6. Predict new labels and evaluate performance on your test data.



<br><br>

## **Import necessary Python libraries and modules**

First, we will import necessary Python libraries and modules. These include as `gdown`, for downloading large files from Google Drive (where we will get our UCSD Goodreads reviews), as well as scikit-learn (`sklearn`) and PyTorch (`torch`), for various machine learning tools.

In [None]:
# Basic Python modules
from collections import defaultdict
import random
import pickle

# For working with JSON files
import json

# For data manipulation and analysis
import pandas as pd
import numpy as np

# For machine learning tools and evaluation
from sklearn.metrics import accuracy_score, precision_recall_fscore_support, classification_report
from sklearn.feature_extraction.text import TfidfVectorizer
from sklearn.linear_model import LogisticRegression

# For deep learning
# https://pytorch.org/tutorials/beginner/basics/quickstart_tutorial.html
import torch

# For plotting and data visualization
%matplotlib inline
import matplotlib.pyplot as plt
import seaborn as sns
from matplotlib import ticker
sns.set(style='ticks', font_scale=1.2)

The HuggingFace [`transformers` Python library](https://huggingface.co/transformers/installation.html) is included in Colab by default now, so we do not need to install it (but this is how you would install it with `pip`).

In [None]:
#!pip3 install transformers

From `transformers`, we will import modules for `DistilBert`, a *distilled* or smaller version of a BERT model that runs more quickly and uses less computing power.
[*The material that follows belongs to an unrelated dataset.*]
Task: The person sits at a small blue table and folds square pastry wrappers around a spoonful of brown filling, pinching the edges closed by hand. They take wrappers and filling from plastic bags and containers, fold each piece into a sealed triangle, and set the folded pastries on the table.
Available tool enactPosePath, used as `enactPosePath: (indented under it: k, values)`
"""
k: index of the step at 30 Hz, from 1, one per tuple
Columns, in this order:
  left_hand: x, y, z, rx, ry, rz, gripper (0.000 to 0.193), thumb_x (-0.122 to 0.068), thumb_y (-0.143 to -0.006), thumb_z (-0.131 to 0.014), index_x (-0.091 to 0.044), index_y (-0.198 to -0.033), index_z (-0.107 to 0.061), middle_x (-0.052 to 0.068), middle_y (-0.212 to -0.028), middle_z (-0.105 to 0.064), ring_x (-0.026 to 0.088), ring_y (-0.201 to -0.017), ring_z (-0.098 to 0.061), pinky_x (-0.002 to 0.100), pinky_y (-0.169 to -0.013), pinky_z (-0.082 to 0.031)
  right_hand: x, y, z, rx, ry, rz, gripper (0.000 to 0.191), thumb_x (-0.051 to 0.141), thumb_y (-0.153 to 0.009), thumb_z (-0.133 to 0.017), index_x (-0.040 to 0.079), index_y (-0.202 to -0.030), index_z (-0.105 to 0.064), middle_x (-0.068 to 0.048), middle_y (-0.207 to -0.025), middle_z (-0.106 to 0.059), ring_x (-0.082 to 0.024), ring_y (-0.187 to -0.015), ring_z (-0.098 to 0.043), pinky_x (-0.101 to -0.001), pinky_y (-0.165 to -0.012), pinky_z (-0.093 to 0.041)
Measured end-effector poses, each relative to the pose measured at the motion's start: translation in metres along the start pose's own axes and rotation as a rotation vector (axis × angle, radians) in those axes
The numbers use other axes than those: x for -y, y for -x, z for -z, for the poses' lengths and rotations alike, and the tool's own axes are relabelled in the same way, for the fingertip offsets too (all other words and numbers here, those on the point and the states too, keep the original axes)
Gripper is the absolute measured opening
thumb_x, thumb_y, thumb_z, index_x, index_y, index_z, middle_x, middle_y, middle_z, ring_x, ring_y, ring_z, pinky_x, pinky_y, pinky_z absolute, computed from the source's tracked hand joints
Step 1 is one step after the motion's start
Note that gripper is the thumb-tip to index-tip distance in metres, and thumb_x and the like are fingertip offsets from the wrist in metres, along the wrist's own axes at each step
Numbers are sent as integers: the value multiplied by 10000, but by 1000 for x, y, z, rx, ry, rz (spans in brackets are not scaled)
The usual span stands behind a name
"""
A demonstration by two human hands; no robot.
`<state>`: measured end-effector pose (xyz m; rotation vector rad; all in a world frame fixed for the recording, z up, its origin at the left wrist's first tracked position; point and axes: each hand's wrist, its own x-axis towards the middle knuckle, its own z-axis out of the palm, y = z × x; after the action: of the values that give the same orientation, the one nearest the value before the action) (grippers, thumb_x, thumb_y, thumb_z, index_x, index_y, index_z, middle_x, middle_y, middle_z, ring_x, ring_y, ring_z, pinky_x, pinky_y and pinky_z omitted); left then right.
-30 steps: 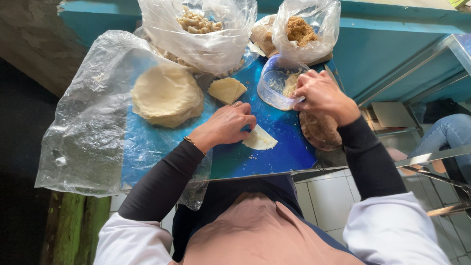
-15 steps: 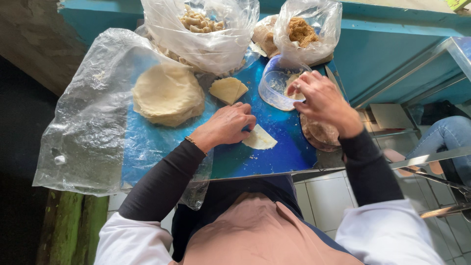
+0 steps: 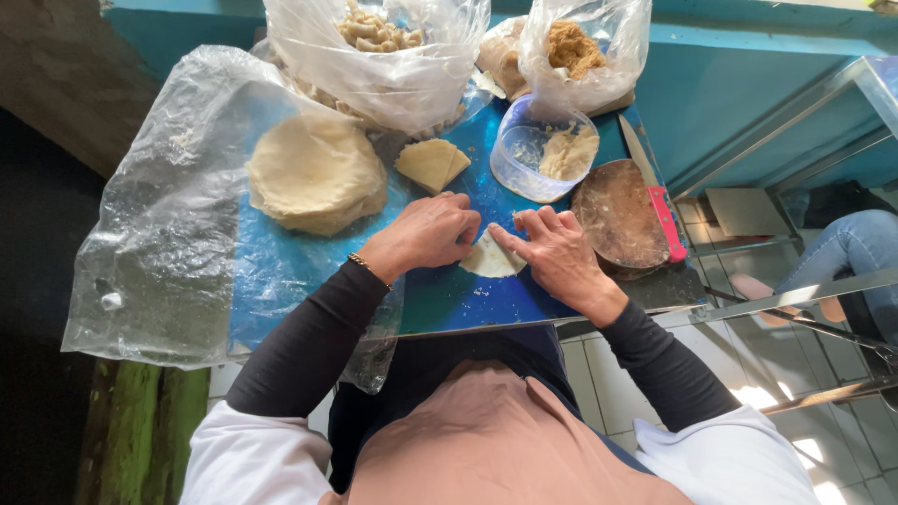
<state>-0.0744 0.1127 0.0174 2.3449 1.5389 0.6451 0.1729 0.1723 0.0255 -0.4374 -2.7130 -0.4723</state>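
A thin pale dough sheet [image 3: 488, 262] lies on the blue table [image 3: 449, 299]. My left hand [image 3: 426, 232] presses on its left edge with curled fingers. My right hand [image 3: 557, 251] rests on its right side, fingertips on the dough. A round stack of pale wrappers [image 3: 313, 173] sits to the left on clear plastic. A small pile of cut yellow wrapper pieces [image 3: 432, 164] lies just beyond my left hand. A clear plastic tub [image 3: 538, 150] with pale filling stands beyond my right hand.
Two clear plastic bags stand at the back: one of rolled pieces [image 3: 379, 56], one of brown shredded filling [image 3: 580, 51]. A round wooden board [image 3: 622, 215] with a red-handled knife [image 3: 655, 201] lies at the right. A seated person's jeans-clad leg [image 3: 851, 248] shows far right.
My right hand has come down from the tub to the dough sheet. My left hand has stayed on the sheet.
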Motion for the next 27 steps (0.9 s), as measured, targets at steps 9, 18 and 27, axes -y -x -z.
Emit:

This makes it ideal for those just getting started with BERT.

In [None]:
from transformers import DistilBertTokenizerFast, DistilBertForSequenceClassification
from transformers import Trainer, TrainingArguments

<br><br>

## **Set parameters and file paths**

In [4]:
# This is the name of the BERT model that we want to use.
# We're using DistilBERT to save space (it's a distilled version of the full BERT model),
# and we're going to use the cased (vs uncased) version.
model_name = 'distilbert-base-cased'

# This is the name of the program management system for NVIDIA GPUs. We're going to send our code here.
device_name = 'cuda'

# This is the maximum number of tokens in any document sent to BERT.
max_length = 512

# This is the name of the directory where we'll save our model. You can name it whatever you want.
pt_model_path = './models/pt-model'
tflite_model_path = './models/tflite-model/model.tflite'
tf_model_path = "./models/tf-model"
LABELS = [
    'romance', 'fantasy_paranormal', 'poetry', 'children',
    'young_adult', 'mystery_thriller_crime', 'comics_graphic', 'history_biography'
]
# ==== Example ====
tests = [
    "A romantic story between two star-crossed lovers.",       # romance
    "A tale of vampires and magical adventures.",             # fantasy_paranormal
    "Roses are red, violets are blue, this poem is for you.",# poetry
    "Fun stories and illustrations for children.",           # children
    "A coming-of-age story about a young adult finding themselves.", # young_adult
    "Detectives chase a cunning criminal through the city.", # mystery_thriller_crime
    "A comic book adventure with superheroes and villains.", # comics_graphic
    "A detailed biography of Abraham Lincoln and his presidency.", # history_biography
    "Two lovers navigate a complicated relationship in Paris.",     # romance
    "A wizard battles dark forces in a haunted castle.",            # fantasy_paranormal
    "Ode to the stars shining bright in the night sky.",            # poetry
    "Colorful tales of talking animals and magical forests.",       # children
    "A young adult embarks on a journey of self-discovery.",        # young_adult
    "A thrilling chase as the detective hunts a serial thief.",     # mystery_thriller_crime
    "Superheroes team up to save the city from a giant robot.",    # comics_graphic
    "An in-depth account of Marie Curie's life and discoveries."    # history_biography
]

In [None]:
# Alias 
import numpy as np
import tensorflow as tf
from transformers import DistilBertTokenizerFast

# Load tokenizer to use throughout the code
tokenizer = DistilBertTokenizerFast.from_pretrained(model_name)


<br><br>

## **Load and sample Goodreads data**

In this cell, we create a Python dictionary with each genre and the link to the corresponding UCSD Goodreads review data for that genre.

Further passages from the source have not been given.